:: SUPPLIED DATA ::
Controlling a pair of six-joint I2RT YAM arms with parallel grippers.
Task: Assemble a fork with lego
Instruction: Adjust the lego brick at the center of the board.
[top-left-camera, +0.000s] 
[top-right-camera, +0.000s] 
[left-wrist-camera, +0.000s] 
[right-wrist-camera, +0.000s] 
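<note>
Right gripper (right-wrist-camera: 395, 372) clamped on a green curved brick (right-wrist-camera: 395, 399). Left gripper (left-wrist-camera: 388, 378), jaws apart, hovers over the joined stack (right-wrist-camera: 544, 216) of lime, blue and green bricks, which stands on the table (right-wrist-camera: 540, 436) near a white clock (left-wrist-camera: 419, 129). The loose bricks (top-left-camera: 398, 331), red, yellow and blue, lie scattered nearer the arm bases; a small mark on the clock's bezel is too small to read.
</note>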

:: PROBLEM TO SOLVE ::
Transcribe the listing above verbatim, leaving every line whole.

:: SOLUTION FOR THIS EXERCISE ::
Controlling a pair of six-joint I2RT YAM arms with parallel grippers.
Task: Assemble a fork with lego
Instruction: Adjust the lego brick at the center of the board.
[top-left-camera, +0.000s] 
[top-right-camera, +0.000s] 
[left-wrist-camera, +0.000s] 
[right-wrist-camera, +0.000s] 
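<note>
Right gripper (right-wrist-camera: 395, 372) clamped on a green curved brick (right-wrist-camera: 395, 399). Left gripper (left-wrist-camera: 388, 378), jaws apart, hovers over the joined stack (right-wrist-camera: 544, 216) of lime, blue and green bricks, which stands on the table (right-wrist-camera: 540, 436) near a white clock (left-wrist-camera: 419, 129). The loose bricks (top-left-camera: 398, 331), red, yellow and blue, lie scattered nearer the arm bases; a small mark on the clock's bezel is too small to read.
</note>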

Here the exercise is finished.